別居したものの、これまで夫の収入でやりくりしていた専業主婦などの場合には、経済的に困窮した状態になってしまいます。民法上では、夫婦は婚姻から生じる費用を分担すると決められており、夫から「婚姻費用」を受け取ることができます。別れて暮らしていて同居していない夫婦であっても、夫婦である以上、婚姻費用を受け取る権利を有しています。
婚姻費用の額については、夫婦の話し合いで決めることもできるのですが、家庭裁判所には、「婚姻費用算定表」というものが存在しています。これは、夫婦の年収や子供の数に応じて、婚姻費用の金額を決めたものです。実際に夫婦で話し合いをする場合にも、この算定表を参考資料として、婚姻費用の額を決める方が多いようです。
婚姻費用算定表を参考にして、夫婦の話し合いによって婚姻費用が決まればよいのですが、中には話し合いで解決しない夫婦も存在しています。その場合には、家庭裁判所において婚姻費用分担調停を行うようになります。調停による話し合いでも解決しない場合には、審判という手続に移行して、最終的には婚姻費用を、裁判官に決めてもらうようになります。

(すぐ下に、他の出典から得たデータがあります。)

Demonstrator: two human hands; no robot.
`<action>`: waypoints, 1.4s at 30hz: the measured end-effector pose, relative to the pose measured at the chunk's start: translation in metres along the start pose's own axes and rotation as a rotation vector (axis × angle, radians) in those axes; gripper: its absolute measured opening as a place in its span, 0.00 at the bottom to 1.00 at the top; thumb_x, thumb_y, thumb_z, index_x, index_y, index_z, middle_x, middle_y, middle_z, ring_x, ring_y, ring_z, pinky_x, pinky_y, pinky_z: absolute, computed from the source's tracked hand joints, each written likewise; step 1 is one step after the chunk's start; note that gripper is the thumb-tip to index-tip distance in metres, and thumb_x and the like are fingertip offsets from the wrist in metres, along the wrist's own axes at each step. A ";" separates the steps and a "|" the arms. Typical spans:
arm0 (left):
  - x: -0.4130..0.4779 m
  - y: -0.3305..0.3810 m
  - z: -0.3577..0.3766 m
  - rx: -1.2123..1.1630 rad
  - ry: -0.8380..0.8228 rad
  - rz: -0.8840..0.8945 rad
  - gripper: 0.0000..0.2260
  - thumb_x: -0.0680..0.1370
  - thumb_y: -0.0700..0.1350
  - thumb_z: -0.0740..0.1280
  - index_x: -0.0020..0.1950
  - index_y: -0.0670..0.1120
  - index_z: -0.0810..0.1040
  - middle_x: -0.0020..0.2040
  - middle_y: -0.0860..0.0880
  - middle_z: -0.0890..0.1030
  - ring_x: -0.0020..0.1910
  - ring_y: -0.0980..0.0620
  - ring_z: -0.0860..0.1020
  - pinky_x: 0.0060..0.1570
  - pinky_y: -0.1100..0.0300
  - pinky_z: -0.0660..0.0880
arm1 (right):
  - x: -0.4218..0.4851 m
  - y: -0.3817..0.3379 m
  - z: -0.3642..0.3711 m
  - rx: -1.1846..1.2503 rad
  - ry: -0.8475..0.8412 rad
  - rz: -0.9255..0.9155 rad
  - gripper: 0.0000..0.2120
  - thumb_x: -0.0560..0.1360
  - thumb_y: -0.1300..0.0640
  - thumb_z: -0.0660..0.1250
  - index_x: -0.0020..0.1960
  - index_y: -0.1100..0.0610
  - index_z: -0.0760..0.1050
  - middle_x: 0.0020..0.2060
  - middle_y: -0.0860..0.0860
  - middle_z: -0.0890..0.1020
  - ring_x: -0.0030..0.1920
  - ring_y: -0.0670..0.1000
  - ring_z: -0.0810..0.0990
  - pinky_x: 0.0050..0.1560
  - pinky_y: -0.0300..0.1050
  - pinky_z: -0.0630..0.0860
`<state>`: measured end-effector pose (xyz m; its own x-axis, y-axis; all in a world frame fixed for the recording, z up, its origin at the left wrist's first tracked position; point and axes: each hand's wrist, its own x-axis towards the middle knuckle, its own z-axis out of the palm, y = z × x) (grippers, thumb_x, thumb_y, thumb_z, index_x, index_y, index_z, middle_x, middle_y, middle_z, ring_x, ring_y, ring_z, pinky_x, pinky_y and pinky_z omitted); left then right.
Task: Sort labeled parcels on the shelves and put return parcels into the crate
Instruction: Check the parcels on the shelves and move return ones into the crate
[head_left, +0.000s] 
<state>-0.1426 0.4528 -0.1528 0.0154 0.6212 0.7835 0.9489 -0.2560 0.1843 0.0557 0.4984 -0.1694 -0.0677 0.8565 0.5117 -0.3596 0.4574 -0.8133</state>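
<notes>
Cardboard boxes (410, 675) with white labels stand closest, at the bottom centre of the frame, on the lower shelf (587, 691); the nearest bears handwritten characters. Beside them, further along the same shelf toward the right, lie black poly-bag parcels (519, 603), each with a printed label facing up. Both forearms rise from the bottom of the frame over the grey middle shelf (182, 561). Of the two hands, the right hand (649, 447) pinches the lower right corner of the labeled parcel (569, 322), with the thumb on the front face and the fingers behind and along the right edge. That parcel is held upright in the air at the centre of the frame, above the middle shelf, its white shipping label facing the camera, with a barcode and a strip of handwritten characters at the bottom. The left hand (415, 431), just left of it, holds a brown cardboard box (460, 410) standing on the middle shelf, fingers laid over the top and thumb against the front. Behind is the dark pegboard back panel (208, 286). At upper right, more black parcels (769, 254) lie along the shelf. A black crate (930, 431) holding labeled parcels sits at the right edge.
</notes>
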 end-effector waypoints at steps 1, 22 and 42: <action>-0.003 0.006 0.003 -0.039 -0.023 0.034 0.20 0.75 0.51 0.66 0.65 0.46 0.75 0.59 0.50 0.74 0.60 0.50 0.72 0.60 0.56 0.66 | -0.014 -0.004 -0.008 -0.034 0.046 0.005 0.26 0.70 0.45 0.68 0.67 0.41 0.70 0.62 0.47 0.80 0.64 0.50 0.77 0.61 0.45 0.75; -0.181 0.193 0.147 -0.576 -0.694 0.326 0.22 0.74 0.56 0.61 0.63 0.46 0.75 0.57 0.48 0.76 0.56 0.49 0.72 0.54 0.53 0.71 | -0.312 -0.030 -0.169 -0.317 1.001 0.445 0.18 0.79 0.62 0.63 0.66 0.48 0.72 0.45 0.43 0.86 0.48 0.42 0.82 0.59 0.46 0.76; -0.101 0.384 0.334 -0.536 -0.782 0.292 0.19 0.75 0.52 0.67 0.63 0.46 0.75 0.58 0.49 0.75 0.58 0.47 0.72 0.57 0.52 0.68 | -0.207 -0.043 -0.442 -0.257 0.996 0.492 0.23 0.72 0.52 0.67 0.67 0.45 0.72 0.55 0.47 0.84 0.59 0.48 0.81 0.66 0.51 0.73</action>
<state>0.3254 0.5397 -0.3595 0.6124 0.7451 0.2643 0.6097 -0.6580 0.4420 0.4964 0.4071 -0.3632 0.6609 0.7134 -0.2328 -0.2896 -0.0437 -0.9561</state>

別居状態がある程度年数が経過していないと、裁判所に離婚を認めてもらうのは難しい

およそ5年~10年の期間、別居状態にある場合には、「夫婦関係は破綻してる」とみなされて、通常、裁判所に離婚を認めてもらうことができます。別れて暮らし始めて、年数が経過しない間に、訴訟を起こして認めてもらうためには、法律上の正当な理由が必要となります。ただ単に性格の不一致などの理由では、裁判所は認めてくれません。不貞行為や配偶者のDVなどは、婚姻関係を継続しがたい正当な理由として、裁判所に認められます。

子供の親権は同居している親に認められやすい

ちなみに、子供の親権については、同居している方の親に認められやすいという傾向があります。子供を置いて家を出て行った側には、親権が認められない可能性が高くなります。ゆえに、婚姻関係を解消した後に、子供の親権が欲しい場合には、別れて暮らす際にこのことも考慮に入れておかなければいけません。
また、別れるために正当な理由となる不倫やDVの証拠集めは、別れて暮らし始めた場合には、証拠収集が困難になりますので、同居中に証拠をできるだけ押さえるようにしましょう。